Requirement:
From the entries below, copy every line where the string "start" appears.

------ Provided data ------

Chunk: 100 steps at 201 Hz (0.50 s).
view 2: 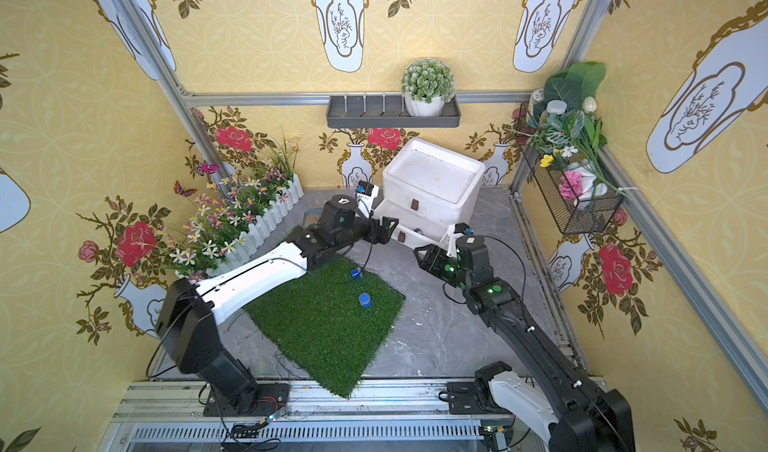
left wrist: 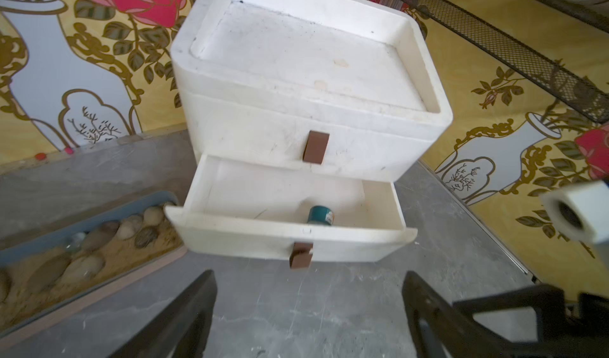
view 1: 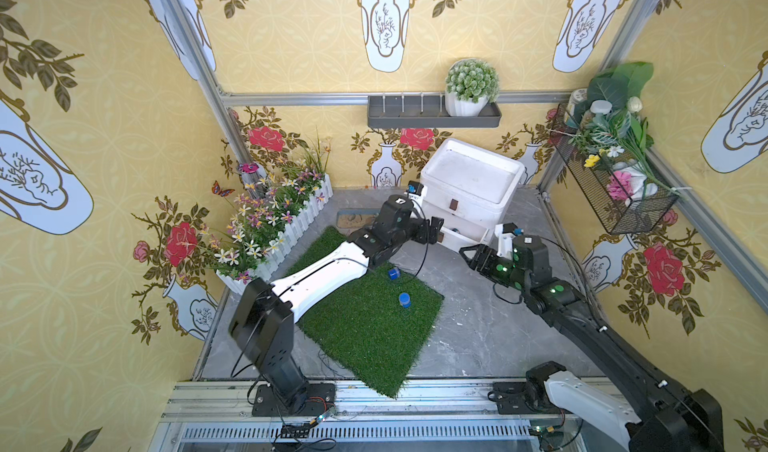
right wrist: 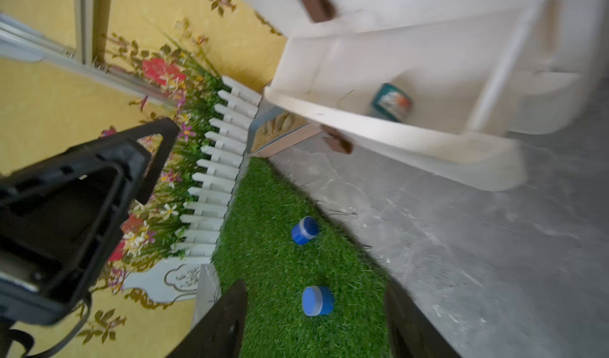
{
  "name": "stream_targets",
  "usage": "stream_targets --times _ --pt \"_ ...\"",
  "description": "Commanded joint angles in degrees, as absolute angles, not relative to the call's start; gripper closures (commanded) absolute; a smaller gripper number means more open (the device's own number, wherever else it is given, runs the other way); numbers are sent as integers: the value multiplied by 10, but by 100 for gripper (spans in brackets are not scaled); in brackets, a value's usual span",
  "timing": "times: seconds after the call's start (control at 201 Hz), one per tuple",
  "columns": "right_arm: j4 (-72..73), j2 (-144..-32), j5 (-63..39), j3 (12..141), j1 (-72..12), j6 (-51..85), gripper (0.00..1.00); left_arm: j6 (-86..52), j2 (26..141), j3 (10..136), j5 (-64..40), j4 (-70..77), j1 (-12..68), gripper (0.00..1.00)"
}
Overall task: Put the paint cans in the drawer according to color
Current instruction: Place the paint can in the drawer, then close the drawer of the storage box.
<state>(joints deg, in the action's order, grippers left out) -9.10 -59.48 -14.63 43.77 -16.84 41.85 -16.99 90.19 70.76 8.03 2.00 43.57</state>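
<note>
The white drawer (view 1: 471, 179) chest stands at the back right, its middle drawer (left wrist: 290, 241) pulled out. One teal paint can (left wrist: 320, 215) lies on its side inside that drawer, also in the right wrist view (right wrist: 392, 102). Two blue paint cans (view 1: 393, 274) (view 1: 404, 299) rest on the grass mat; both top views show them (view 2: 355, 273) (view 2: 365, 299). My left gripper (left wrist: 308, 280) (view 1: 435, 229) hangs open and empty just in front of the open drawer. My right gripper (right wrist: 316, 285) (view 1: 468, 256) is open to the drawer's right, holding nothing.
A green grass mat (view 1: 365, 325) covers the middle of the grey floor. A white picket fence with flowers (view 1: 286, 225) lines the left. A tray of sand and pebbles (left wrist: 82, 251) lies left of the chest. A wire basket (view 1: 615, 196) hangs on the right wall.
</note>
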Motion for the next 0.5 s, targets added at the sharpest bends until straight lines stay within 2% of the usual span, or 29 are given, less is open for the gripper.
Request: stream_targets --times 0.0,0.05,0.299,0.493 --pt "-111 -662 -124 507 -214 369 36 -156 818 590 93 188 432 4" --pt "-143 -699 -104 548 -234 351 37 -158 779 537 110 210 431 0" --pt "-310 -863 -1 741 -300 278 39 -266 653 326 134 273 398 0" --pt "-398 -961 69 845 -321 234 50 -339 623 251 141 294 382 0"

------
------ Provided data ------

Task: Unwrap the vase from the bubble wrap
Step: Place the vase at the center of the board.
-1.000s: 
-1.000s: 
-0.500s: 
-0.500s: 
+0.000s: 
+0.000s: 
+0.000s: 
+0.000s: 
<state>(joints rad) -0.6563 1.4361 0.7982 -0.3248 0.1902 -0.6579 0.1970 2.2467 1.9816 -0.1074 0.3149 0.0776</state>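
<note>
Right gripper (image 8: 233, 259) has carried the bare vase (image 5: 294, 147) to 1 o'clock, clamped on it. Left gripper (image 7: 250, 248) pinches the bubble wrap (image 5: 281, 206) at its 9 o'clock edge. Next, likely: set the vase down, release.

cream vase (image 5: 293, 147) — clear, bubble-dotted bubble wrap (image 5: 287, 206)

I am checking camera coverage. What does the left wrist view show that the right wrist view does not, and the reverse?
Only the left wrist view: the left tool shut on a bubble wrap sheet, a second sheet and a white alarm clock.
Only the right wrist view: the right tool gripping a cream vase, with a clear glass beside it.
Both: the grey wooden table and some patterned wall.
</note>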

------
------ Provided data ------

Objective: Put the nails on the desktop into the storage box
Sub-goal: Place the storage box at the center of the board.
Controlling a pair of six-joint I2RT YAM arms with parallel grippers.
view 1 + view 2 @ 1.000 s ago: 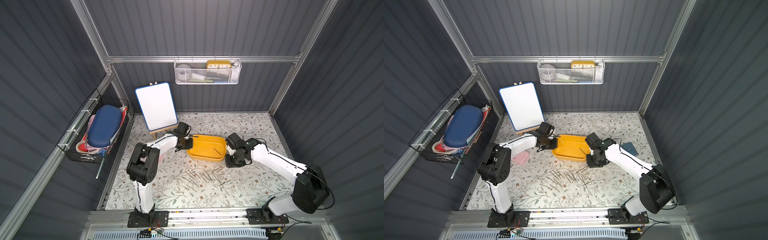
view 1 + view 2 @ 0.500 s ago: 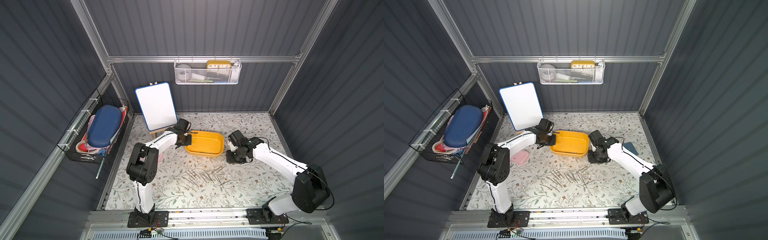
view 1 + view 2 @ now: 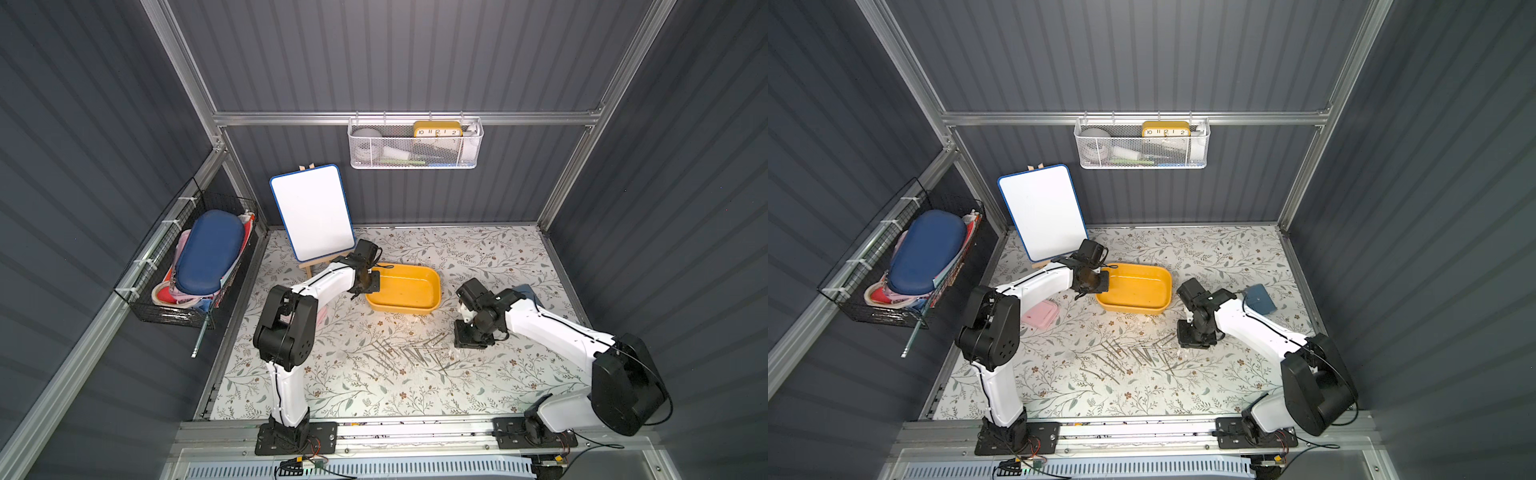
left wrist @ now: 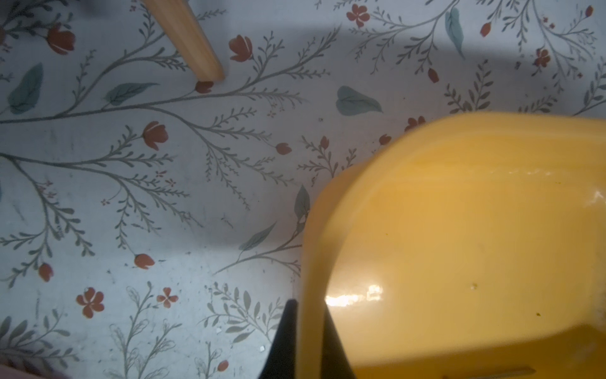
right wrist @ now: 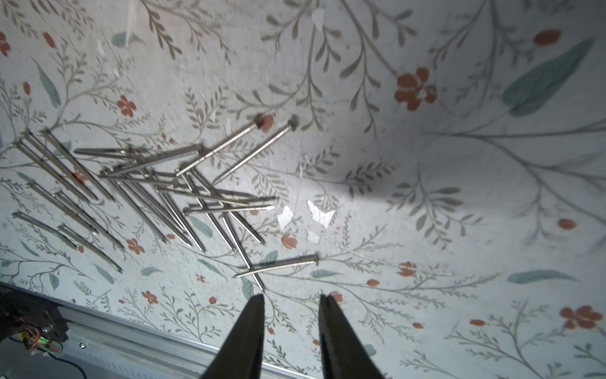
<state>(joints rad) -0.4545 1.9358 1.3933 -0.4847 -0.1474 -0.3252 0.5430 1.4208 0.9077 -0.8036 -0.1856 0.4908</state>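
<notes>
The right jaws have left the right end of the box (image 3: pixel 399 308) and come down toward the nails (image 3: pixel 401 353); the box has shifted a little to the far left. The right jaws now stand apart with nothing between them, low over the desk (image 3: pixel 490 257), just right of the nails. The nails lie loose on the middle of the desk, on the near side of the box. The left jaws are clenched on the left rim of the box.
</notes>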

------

Answer space:
  "description": "Commanded joint angles in degrees, as absolute angles, not relative to the call's start; gripper closures (commanded) absolute; a smaller gripper number means more open (the device's own number, wherever else it is given, runs the other way); numbers are sent as integers: the value multiplied by 10, but by 100 for gripper (spans in brackets are not scaled); in brackets, a value's usual span",
  "timing": "times: seconds after the call's start (control at 201 Hz), one per tuple",

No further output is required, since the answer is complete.